Re: [RFC][PATCH 00/21] tracing: Inter-event (e.g. latency) support

From: Tom Zanussi
Date: Wed Feb 08 2017 - 20:15:04 EST


Hi Masami,

On Thu, 2017-02-09 at 08:13 +0900, Masami Hiramatsu wrote:
> Hi Tom,
>
> On Wed, 8 Feb 2017 11:24:56 -0600
> Tom Zanussi <tom.zanussi@xxxxxxxxxxxxxxx> wrote:
>
> > This patchset adds support for 'inter-event' quantities to the trace
> > event subsystem. The most important example of inter-event quantities
> > are latencies, or the time differences between two events.
>
> Great! This is what I dream! :)
> I'd like to use it.
>

Glad to hear it, thanks!

> > - 'actions' generating synthetic events, among other things
> >
> > Variables and synthetic events provide the data and data structure
> > for new events, but something still needs to actually generate an
> > event using that data. 'Actions' are expanded to provide that
> > capability. Though it hasn't been explicitly called as much
> > before, the default 'action' currently for a hist trigger is to
> > update the matching histogram entry's sum values. This patchset
> > essentially expands that to provide a new 'onmatch.trace(event)'
> > action that can be used to have one event generate another. The
> > mechanism is extensible to other actions, and in fact the patchset
> > also includes another, 'onmax(var).save(field,...)' that can be
> > used to save context whenever a value exceeds the previous maximum
> > (something also needed by latency_hist).
>
> BTW, I would like to comment on this grammer.
>
> >
> > I'm submitting the patchset (based on tracing/for-next) as an RFC not
> > only to get comments, but because there are still some problems I
> > haven't fixed yet...
> >
> > Here are some examples that should make things less abstract.
> >
> > ====
> > Example - wakeup latency
> > ====
> >
> > This basically implements the -RT latency_hist 'wakeup_latency'
> > histogram using the synthetic events, variables, and actions
> > described.
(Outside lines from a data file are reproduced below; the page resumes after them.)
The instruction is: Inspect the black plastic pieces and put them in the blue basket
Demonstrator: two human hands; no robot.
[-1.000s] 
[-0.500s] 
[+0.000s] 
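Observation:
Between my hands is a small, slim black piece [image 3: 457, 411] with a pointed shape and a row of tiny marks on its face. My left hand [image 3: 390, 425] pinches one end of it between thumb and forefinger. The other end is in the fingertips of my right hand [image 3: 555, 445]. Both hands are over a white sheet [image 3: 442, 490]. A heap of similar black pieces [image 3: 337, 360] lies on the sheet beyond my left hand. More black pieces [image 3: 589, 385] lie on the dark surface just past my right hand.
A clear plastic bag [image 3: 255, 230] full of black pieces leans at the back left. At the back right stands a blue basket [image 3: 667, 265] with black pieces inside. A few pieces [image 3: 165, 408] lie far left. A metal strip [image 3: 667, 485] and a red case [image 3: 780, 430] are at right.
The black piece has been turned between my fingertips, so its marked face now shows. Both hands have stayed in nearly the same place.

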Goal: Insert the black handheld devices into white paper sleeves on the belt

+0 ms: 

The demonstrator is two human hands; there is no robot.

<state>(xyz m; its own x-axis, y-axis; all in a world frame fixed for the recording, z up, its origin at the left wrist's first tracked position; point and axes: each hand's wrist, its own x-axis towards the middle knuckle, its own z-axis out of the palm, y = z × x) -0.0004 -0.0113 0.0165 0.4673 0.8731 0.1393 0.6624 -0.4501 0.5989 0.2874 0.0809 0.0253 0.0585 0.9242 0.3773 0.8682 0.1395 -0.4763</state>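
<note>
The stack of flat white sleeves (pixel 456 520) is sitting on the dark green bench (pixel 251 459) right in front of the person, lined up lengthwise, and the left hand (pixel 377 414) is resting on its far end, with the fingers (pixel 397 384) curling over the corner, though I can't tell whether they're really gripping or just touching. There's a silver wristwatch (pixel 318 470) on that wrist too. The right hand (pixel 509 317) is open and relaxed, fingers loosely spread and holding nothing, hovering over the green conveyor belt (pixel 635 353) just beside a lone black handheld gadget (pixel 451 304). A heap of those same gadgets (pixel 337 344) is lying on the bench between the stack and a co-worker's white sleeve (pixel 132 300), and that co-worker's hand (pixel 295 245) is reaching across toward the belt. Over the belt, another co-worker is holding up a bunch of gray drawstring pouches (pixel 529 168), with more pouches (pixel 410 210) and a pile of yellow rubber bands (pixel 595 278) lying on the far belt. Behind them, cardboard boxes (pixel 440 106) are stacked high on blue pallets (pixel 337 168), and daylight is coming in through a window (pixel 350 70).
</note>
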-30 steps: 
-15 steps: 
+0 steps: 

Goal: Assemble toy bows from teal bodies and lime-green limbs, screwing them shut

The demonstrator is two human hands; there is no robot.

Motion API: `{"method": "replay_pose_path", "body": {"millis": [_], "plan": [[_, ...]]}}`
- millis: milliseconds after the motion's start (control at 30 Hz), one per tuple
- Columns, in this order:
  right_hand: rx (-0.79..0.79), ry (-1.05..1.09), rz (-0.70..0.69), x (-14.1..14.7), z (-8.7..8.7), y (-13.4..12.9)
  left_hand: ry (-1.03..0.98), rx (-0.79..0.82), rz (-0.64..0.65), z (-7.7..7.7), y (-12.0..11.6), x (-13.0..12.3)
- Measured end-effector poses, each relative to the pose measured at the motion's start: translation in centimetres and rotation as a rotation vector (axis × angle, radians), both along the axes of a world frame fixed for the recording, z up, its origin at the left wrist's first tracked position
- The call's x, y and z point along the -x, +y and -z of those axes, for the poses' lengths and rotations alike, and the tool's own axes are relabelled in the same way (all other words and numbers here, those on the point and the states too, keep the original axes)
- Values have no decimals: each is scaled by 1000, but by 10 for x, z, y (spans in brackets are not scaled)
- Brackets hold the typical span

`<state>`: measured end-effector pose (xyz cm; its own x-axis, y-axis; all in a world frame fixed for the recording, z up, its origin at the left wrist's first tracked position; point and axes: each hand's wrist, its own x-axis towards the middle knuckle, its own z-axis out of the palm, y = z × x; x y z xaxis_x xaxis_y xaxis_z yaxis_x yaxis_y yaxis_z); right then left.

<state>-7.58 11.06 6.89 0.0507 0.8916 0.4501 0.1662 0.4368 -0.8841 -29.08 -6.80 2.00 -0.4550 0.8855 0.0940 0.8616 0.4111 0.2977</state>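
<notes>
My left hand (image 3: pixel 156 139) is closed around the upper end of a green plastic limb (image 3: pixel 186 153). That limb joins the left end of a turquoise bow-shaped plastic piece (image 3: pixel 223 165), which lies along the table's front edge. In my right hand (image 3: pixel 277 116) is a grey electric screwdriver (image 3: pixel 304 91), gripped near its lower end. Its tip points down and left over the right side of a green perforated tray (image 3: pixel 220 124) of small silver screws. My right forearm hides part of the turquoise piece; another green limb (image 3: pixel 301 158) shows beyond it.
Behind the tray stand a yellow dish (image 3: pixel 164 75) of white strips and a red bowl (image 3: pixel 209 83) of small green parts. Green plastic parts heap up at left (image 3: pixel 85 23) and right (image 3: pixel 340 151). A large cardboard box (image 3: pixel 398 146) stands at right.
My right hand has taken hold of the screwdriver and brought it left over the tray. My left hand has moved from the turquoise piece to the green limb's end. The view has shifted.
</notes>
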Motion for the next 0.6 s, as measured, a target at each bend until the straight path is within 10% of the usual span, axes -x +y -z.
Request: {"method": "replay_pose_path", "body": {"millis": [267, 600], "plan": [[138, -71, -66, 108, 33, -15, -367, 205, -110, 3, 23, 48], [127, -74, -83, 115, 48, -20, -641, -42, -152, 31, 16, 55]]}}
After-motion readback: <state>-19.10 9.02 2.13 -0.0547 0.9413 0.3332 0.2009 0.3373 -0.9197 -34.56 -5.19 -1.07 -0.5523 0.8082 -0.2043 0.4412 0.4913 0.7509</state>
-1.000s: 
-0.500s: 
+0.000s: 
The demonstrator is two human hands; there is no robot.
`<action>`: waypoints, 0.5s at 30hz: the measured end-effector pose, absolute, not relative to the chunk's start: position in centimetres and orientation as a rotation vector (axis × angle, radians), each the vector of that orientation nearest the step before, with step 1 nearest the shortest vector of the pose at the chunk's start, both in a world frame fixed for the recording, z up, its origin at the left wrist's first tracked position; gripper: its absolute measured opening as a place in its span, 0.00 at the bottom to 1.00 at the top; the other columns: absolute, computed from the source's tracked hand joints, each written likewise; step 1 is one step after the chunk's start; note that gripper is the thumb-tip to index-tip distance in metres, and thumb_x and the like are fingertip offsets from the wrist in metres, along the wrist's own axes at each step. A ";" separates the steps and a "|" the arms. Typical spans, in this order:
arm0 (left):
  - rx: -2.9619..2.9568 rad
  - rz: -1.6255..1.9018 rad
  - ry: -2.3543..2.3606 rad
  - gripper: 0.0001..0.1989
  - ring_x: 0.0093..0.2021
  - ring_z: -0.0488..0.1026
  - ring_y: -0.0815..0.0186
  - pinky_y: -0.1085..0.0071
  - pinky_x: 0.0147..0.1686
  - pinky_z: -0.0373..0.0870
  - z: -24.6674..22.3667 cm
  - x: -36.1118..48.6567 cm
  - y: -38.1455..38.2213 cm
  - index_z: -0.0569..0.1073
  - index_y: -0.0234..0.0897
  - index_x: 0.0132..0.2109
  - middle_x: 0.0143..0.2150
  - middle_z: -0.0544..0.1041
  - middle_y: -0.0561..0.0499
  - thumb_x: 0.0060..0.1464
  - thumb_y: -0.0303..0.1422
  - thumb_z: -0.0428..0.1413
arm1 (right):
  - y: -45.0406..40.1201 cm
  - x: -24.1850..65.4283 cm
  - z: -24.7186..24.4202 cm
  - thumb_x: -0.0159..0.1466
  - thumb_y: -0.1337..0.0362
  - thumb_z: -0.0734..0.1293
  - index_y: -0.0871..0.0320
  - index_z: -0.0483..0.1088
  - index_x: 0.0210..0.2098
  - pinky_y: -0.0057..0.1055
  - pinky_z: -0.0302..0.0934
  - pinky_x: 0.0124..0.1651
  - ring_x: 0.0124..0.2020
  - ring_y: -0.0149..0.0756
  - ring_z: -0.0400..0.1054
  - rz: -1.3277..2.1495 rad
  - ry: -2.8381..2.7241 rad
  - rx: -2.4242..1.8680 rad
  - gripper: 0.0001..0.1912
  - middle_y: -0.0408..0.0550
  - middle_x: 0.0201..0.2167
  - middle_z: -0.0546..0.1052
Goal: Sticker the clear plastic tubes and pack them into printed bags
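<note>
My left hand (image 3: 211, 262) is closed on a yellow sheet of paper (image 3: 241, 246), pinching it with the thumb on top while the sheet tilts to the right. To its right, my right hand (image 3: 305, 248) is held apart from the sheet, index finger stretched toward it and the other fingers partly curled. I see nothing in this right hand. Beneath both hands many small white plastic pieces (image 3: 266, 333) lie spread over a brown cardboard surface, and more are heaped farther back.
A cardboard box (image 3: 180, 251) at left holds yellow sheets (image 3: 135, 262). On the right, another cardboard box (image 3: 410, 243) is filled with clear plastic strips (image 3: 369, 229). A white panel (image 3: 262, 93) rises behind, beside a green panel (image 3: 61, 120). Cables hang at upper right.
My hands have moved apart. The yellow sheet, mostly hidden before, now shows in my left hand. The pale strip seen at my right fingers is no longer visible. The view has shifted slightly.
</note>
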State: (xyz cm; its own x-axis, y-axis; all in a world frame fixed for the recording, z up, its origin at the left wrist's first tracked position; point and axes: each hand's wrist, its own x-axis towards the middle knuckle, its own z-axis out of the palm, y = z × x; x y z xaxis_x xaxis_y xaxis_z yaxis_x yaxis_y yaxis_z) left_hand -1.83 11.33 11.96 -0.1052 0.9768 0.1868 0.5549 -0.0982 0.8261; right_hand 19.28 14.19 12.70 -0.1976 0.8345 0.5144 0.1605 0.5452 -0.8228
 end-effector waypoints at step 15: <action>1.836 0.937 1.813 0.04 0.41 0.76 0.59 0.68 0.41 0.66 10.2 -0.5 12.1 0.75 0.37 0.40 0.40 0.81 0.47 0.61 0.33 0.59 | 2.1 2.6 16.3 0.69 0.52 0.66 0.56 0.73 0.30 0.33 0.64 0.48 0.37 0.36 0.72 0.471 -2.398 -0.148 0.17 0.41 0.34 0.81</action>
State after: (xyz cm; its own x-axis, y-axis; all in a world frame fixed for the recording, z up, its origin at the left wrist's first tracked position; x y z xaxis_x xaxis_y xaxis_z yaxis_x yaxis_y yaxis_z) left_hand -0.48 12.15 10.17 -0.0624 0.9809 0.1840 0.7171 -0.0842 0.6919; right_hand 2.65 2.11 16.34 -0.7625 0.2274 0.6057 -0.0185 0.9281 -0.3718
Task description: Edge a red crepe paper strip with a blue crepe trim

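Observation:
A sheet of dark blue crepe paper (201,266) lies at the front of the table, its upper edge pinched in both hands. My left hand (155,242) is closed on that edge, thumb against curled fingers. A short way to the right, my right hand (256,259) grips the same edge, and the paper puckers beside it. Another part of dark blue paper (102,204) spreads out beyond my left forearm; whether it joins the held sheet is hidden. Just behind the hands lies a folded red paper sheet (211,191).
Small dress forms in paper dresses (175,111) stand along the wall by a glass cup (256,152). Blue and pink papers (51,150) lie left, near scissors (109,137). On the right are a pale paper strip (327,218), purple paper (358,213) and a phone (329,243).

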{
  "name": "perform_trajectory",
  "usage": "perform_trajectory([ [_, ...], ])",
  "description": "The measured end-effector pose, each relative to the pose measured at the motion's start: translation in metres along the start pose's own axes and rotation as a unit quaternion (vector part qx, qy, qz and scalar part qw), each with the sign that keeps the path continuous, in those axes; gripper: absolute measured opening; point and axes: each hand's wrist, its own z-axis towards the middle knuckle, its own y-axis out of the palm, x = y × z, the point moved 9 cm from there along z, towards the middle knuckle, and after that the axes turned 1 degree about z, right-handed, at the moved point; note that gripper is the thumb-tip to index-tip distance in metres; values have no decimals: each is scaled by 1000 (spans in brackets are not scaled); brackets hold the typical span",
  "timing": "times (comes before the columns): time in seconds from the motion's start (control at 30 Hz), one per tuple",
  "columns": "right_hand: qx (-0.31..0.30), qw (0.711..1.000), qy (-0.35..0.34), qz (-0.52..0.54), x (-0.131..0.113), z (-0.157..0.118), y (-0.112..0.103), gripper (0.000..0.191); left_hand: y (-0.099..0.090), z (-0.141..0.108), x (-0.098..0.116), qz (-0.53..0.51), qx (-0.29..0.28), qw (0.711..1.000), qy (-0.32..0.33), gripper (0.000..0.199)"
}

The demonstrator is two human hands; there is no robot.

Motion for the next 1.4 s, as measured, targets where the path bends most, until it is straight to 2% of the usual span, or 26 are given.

The output below is from a run of cyclictest using the
> > following command:
> >
> > # rt-tests/cyclictest -p 80 -n -s -t 2
> >
> > What we're measuring the latency of is the time between when a
> > thread (of cyclictest) is awakened and when it's scheduled in. To
> > do that we add triggers to sched_wakeup and sched_switch with the
> > appropriate variables, and on a matching sched_switch event,
> > generate a synthetic 'wakeup_latency' event. Since it's just
> > another trace event like any other, we can also define a histogram
> > on that event, the output of which is what we see displayed when
> > reading the wakeup_latency 'hist' file.
> >
> > First, we create a synthetic event called wakeup_latency, that
> > references 3 variables from other events:
> >
> > # echo 'wakeup_latency lat=sched_switch:wakeup_lat \
> > pid=sched_switch:woken_pid \
> > prio=sched_switch:woken_prio' >> \
> > /sys/kernel/debug/tracing/synthetic_events
> >
> > Next we add a trigger to sched_wakeup, which saves the value of the
> > 'common_timestamp' when that event is hit in a variable, ts0. Note
> > that this happens only when 'comm==cyclictest'.
> >
> > Also, 'common_timestamp' is a new field defined on every event (if
> > needed - if there are no users of timestamps in a trace, timestamps
> > won't be saved and there's no additional overhead from that).
> >
> > # echo 'hist:keys=pid:ts0=common_timestamp.usecs if \
> > comm=="cyclictest"' >> \
> > /sys/kernel/debug/tracing/events/sched/sched_wakeup/trigger
> >
> > Next, we add a trigger to sched_switch. When the pid being switched
> > to matches the pid woken up by a previous sched_wakeup event, this
> > event grabs the ts0 saved on that event, takes the difference
> > between it and the current sched_switch's common_timestamp, and
> > assigns it to a new 'wakeup_lat' variable. It also saves a couple
> > other variables and then invokes the onmatch().trace() action which
> > generates a new wakeup_latency event using those variables.
> >
> > # echo 'hist:keys=woken_pid=next_pid:woken_prio=next_prio:\
> > wakeup_lat=common_timestamp.usecs-ts0:onmatch().trace(wakeup_latency) \
> > if next_comm=="cyclictest"' >> \
> > /sys/kernel/debug/tracing/events/sched/sched_switch/trigger
>
> Hmm, this looks a bit hard to understand, I guess that onmatch() means
> "if there is an event which has ts0 variable and the event's key matches
> this key, take some action".

Yes, that's pretty much it. It's essentially shorthand for this kind of
common idiom, where timestamp[] is an associative array, which in our
case is the tracing_map of the histogram:

event sched_wakeup()
{
ts0[wakeup_pid] = now()
}

event sched_switch()
{
if (ts0[next_pid])
latency = now() - ts0[next_pid] /* next_pid == wakeup_pid */
}

Only if ts0 has already been set does the onmatch() get invoked - if ts0
hasn't been set, there's no match and the trace(wakeup_latency) doesn't
happen.

> I think there are 2 indefinate point that
> - Where the 'ts0' came from? what the variable will have 'global' scope?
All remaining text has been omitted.